Гинендл проснулась и сказала: «Арон, ты, наверно, хочешь проводить своего товарища, тогда иди и поскорей возвращайся». Я показал ему жестом, чтобы он не вставал. Она повернулась ко мне: «Подожди немного, я хочу тебя о чем-то спросить. Несколько лет назад приезжал к нам сюда еврей из Страны Израиля и продал мне щепотку тамошней земли. Если я тебе покажу ее, ты сумеешь опознать, оттуда ли она? Тот еврей был посланником какой-то вашей общины, „Полночь“ она называлась, потому что у них был обычай вставать в полночь и оплакивать разрушение Храма[261]. У этого еврея был такой ящик, разделенный на отдельные маленькие ящички, как в аптеке, и в каждом ящичке земля из другого какого-нибудь места. Как ты думаешь, можно ему верить, что он привез эту землю из Страны Израиля, а не взял из какой-нибудь мышиной норы?»
Я сказал: «Но ведь Страна Израиля существует, и там есть земля, а этот еврей приехал оттуда, почему же ты сомневаешься, что он и землю привез оттуда?»
«Если можно ему не верить, почему я должна верить?» — ответила Гинендл.
«Зачем же ты ее купила?» — удивился я.
«Ты задал трудный вопрос, — сказала Гинендл. — Зачем купила? Если бы человек всегда понимал, что он делает, была бы не жизнь, а настоящий рай».

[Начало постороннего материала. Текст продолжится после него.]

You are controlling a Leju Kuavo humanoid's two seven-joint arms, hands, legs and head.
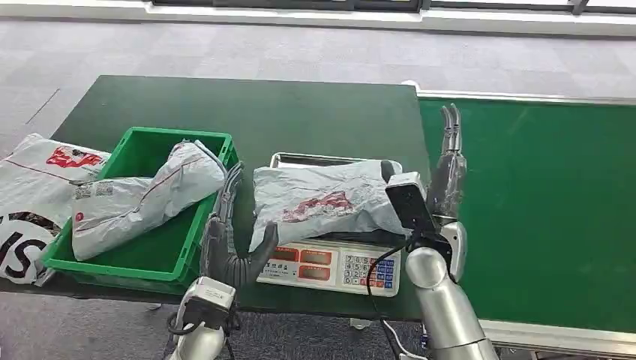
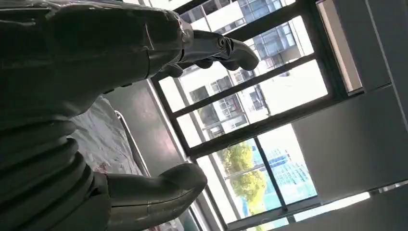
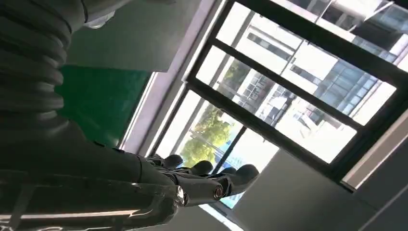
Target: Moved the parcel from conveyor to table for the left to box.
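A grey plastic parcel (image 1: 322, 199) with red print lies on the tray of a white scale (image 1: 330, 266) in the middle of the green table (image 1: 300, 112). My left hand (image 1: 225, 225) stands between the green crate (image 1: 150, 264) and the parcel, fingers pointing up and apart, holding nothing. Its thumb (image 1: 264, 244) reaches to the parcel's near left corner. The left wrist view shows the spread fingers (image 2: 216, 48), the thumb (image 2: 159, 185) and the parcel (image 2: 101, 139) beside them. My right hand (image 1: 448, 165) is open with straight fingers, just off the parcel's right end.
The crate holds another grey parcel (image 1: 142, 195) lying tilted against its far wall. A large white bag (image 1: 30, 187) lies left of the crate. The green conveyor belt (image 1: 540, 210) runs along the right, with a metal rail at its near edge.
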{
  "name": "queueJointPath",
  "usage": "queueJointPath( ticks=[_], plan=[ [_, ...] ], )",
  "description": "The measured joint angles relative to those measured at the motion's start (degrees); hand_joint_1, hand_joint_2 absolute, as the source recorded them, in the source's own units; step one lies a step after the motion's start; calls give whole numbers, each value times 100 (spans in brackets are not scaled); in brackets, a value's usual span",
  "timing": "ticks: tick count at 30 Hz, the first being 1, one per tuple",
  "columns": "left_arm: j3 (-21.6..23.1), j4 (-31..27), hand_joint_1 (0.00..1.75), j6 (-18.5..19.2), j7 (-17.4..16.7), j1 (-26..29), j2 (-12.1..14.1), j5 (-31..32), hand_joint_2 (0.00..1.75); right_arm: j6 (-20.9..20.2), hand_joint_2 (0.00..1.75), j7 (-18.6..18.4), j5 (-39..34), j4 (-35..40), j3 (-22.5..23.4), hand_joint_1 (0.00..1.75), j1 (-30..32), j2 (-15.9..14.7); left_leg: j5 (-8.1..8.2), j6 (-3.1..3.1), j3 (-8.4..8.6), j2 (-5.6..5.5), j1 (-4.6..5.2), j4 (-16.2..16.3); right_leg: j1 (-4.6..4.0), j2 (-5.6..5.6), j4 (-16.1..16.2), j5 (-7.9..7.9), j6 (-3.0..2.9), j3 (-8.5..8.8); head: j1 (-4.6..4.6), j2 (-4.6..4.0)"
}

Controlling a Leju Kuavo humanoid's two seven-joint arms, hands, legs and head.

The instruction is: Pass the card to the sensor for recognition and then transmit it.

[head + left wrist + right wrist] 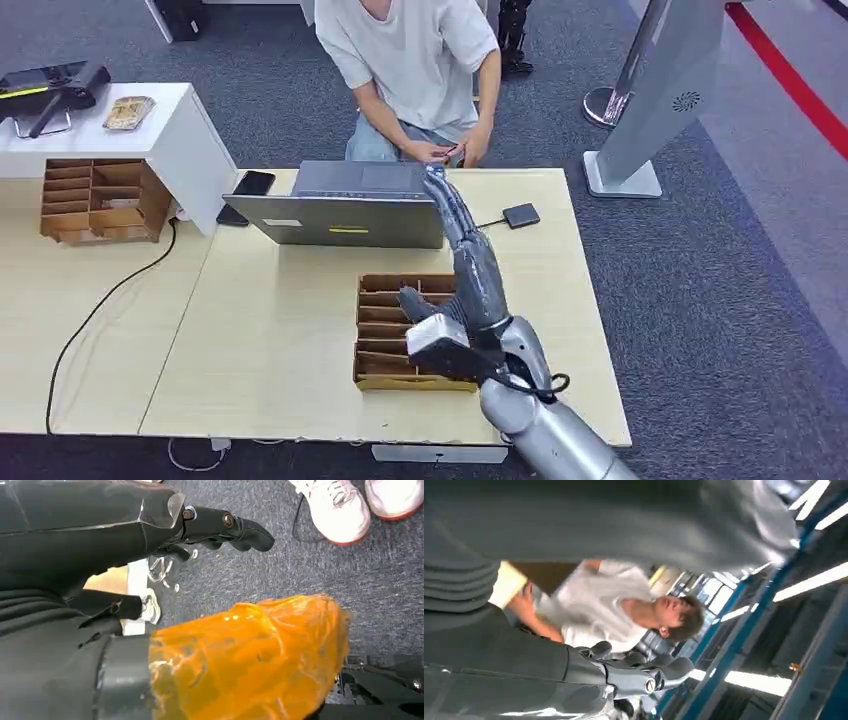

Выйдя от нее, я зашел в комнату Лейбче Боденхойза. Комната у него была маленькая, опрятная, в ней стояли стол, кровать, стул и на нем маленькая лампа, а на стене висело изображение Илии-пророка. В одной руке пророк держал Скрижали Завета, на которых были написаны первые десять букв ивритского алфавита, а из его головы двумя величественными рогами исходили два луча света. На столе лежали открытые книги: одна — Пятикнижие, а другая, несравнима будь, — Шиллер. Тут же синие чернила, три ручки, маленькая линейка, аккуратные, чистые тетради и блокноты. Такую опрятную комнату во всем городе вряд ли, наверно, отыщешь.
Увидев меня, Лейбче испуганно вскочил, стал нервно потирать руки и произнес: «Как я счастлив, что господин посетил меня. Тот, о ком я не осмелился бы подумать, сам пришел ко мне. Садитесь, милостивый господин, садитесь, пожалуйста, а я постою перед вами».